Fourth day of ESPA Conference
By Paul van Gardingen, ESPA Director
The last day of the ESPA Conference was focused on the shortlisted Consortium Projects and helping their members to adapt their ideas and plans to respond to ESPA’s very ambitious and challenging agenda for research excellence and development impact.
Two presentations described ESPA’s new reporting requirements and the proposed ethics procedures that projects will be required to adopt. The teams then had an opportunity to discuss their projects with representatives of the ESPA Directorate, the Secretariat and the Programme Executive Board.
Team members commented on how their interaction with other ESPA researchers during the conference, in particular those from ESPA’s Framework Projects, had helped to advance their understanding of the way that ESPA’s science is designed and implemented.
It was good to see the growing list of potential links between projects, including between some of the shortlisted consortia. Final announcements about the Consortia are expected early in 2012, and participants at the Conference also heard about plans to launch a new call for additional consortium projects early in 2012.
Next year’s conference will be used to highlight the new science that has been generated by ESPA’s Framework Projects, the 2011 Evidence and Impact Research Grants and to provide more information about the new Consortium Projects.

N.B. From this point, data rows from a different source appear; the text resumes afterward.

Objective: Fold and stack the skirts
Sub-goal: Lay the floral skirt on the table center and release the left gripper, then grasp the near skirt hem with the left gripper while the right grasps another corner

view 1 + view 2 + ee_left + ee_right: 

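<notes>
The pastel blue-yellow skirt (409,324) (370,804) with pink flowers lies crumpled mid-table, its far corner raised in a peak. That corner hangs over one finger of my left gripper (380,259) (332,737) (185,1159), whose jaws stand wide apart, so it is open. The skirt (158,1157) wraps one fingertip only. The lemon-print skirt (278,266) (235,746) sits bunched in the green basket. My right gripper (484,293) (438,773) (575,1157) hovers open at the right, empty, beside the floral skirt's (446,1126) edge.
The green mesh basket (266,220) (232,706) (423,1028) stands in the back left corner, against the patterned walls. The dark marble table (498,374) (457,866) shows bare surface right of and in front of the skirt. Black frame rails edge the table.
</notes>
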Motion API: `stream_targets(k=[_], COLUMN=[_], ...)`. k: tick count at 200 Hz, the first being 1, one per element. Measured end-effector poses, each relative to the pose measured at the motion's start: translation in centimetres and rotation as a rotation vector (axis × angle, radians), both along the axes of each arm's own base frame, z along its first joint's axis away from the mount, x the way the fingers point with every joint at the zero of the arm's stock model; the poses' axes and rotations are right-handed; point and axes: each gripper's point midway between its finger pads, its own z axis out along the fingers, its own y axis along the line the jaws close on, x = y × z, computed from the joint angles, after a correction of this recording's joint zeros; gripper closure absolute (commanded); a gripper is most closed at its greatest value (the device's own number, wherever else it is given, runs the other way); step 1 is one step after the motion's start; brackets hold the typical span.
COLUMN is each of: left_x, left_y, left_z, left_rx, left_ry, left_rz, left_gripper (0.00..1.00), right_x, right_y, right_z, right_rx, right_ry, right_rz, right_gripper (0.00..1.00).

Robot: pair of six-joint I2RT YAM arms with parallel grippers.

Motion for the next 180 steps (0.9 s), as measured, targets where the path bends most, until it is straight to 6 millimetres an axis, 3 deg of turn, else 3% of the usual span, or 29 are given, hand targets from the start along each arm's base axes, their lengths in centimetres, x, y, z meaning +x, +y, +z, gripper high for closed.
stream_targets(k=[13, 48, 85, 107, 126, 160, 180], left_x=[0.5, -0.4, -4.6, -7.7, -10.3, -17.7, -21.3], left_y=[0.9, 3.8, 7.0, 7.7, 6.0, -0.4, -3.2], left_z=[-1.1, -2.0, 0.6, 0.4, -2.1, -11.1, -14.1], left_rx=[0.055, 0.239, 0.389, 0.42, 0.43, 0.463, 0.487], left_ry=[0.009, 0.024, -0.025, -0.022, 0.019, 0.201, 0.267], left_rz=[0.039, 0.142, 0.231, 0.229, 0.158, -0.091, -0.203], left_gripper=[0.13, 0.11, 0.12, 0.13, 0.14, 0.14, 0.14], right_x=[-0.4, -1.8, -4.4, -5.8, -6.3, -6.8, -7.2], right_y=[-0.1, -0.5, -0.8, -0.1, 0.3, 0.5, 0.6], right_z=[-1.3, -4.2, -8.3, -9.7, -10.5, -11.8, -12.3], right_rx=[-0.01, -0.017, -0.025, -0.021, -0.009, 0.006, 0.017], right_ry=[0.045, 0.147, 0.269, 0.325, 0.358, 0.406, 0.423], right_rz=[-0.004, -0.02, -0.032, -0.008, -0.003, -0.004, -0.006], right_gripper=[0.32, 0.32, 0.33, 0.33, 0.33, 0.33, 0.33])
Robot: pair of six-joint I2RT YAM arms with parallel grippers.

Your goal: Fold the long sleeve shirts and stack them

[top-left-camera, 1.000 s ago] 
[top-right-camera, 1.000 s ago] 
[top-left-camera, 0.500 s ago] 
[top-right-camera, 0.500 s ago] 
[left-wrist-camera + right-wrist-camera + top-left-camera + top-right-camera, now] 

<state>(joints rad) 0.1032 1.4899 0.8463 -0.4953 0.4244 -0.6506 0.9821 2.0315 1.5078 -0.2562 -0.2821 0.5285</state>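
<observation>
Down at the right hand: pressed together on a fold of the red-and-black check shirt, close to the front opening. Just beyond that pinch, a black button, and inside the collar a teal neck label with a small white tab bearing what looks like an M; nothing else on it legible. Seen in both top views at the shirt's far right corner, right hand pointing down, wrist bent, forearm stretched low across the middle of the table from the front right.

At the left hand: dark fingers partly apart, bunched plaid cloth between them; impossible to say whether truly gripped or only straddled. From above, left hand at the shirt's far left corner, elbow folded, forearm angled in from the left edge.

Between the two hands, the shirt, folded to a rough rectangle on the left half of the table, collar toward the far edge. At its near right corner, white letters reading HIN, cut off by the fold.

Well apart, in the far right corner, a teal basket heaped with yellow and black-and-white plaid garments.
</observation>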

I am already looking forward to that opportunity, which will be the first time globally that a scientific conference focuses entirely on the question of “How and when do ecosystem services contribute to poverty reduction”. In a year that includes the Rio+20 summit and the establishment of the Intergovernmental Science Policy Platform for Biodiversity and Ecosystem Services (IPBES) it is indeed pleasing to know that ESPA’s researchers will be ready to provide evidence making that link.